Monday, December 8, 2008

Cui's work on cancer with granulocytes



Granulocytes are a particular sort of white blood cell. Read the original New Scientist article or a related article in Science Daily. See a video of granulocytes attacking cancer cells. The video above is a talk by the primary investigator, Zheng Cui. I learned about this in stumbling across the fact that Chris Heward is seeking granulocyte donors.

Zheng Cui at Wake Forest University of Medicine in Winston-Salem, North Carolina, took blood samples from more than 100 people and mixed their granulocytes with cervical cancer cells. While granulocytes from one individual killed around 97 per cent of cancer cells within 24 hours, those from another healthy individual only killed around 2 per cent of cancer cells. Average cancer-killing ability appeared to be lower in adults over the age of 50 and even lower in people with cancer. It also fell when people were stressed, and at certain times of the year. "Nobody seems to have any cancer-killing ability during the winter months from November to April," says Cui.

Elsewhere, Cui wrote: "In 1999, we encountered a unique mouse that refused to succumb to repeated challenges with lethal cancer cells that uniformly killed all other laboratory mice, even at much lower doses. Further studies of this phenotype reveal that this unusual cancer resistance is inheritable and entirely mediated by the macrophages and neutrophils of the innate immunity. Transfer of leukocytes with this high level of cancer-killing activity (CKA) from these cancer-resistant mice cures the most aggressive advanced cancers in other mice without any side effect. Most surpisingly, a similar activity of killing cancer cells was discovered in the granulocytes and monocytes of some healthy people." When applied clinically, this is called LIFT, or "leukocyte infusion therapy".

Cui readily admits that he has not yet done much to explore the precise mechanisms involved. For the present, he is more interested in getting the treatment through clinical trials and into clinical practice.

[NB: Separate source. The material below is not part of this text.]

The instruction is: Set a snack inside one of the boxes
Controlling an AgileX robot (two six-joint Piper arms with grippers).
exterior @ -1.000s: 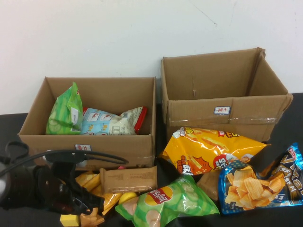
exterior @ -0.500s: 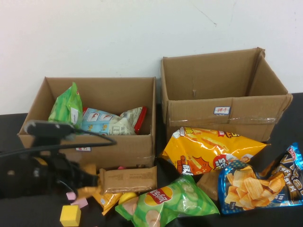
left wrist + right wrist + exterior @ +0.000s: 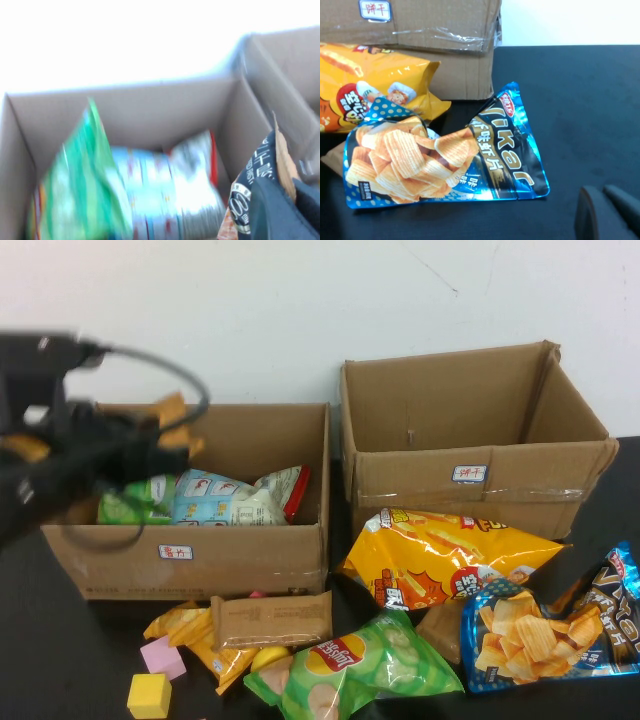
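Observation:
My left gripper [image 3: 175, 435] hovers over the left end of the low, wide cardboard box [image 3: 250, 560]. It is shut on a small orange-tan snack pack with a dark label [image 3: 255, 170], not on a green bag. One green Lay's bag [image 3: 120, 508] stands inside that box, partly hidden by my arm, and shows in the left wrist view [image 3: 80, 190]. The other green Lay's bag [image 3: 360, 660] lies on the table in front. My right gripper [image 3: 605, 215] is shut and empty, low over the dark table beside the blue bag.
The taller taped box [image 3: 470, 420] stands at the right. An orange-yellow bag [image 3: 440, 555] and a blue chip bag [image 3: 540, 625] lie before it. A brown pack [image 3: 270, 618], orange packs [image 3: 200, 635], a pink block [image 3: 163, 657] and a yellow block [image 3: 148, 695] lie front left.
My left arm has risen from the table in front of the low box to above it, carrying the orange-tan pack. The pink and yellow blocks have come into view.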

So he has gotten very little support from the medical community, and it's been difficult to secure funding for clinical trials.

Friday, November 7, 2008

Cell-level simulation and hobbyist participation

These are a few simulators for biological cells and processes.
A lot of the important things that happen in medicine are happening at the cellular level. Cell-level simulators might provide a way for large numbers of hobbyist medical researchers to construct and test hypotheses. The most promising hypotheses might be testable in real biology laboratories, and the results could be fed back to improve the accuracy of the simulators.

I'm not sure this would be an effective strategy for hastening the pace of medical progress. My intuition is biased because I've spent the last fifteen years working with open-source software (Linux, Apache, etc). I recognize that competition and profit are also powerful forces driving the rate of innovation, and that these seem to work best when people aren't sharing information so readily. The software/internet world has seen lots of progress in the last ten or twenty years, and it seems that a mixed environment with both open-source and closed-source approaches has pushed things along well.

Software is difficult but biology is much more difficult. At least it looks that way from my software engineer's point of view. The depth of expertise required for meaningful contribution to medical knowledge will likely exclude most would-be contributors. I don't know what to do about that. Perhaps cell simulators and on-line information can make that expertise more accessible.

Participation by hobbyists has become a very big part of the astronomy community. Maybe there is a legitimate place for hobbyists in the field of medical research.

Thursday, November 6, 2008

First post

Here is today's nifty piece of medical progress, an advance in the fight against cancer. A couple years ago, an unfortunate woman died of acute myelogenous leukemia, leaving behind samples of her cells, some healthy and some cancerous. A team at Washington University in St. Louis was able to sequence the DNA from the cells and compare her healthy DNA to her cancerous DNA. This became possible because the price of DNA sequencing equipment has come down by a very large factor in recent years.

They identified ten point mutations that differentiated the sick cells from the healthy ones. Two of the mutations were already known from earlier research, the other eight mutations were previously unknown. The team is continuing to study differences in the non-coding DNA as well, and they are also preparing to apply the same sequencing methodology to other cancers.

Because they were using DNA samples all from the same person, there would be very few differences among the healthy cells, just the infrequent cell-to-cell mutations that might occur in an average healthy person's body. So they had a good solid statistical baseline that made the ten cancer-related mutations really clear.

It may be years before this translates into clinical practice that saves lives. But it's nevertheless an important advance. It's something that has never been done before, and it does bring to light a few new facts. It looks strongly like point mutations are the cause of at least some, possibly all, cancers. We strongly suspected that before but this almost proves it. One of the ten mutations was present in only a fraction of the cancerous cells, suggesting that the mutations typically occur in a particular sequence, with the last one finally making the cell dangerous.

I'm interested in what social and economic factors could most hasten the rate of medical progress. My reason for this interest is simple: I'm not young any more. I'm curious about whether the development model that has been so successful for open-source software could somehow be applied to quicken the pace of medical progress.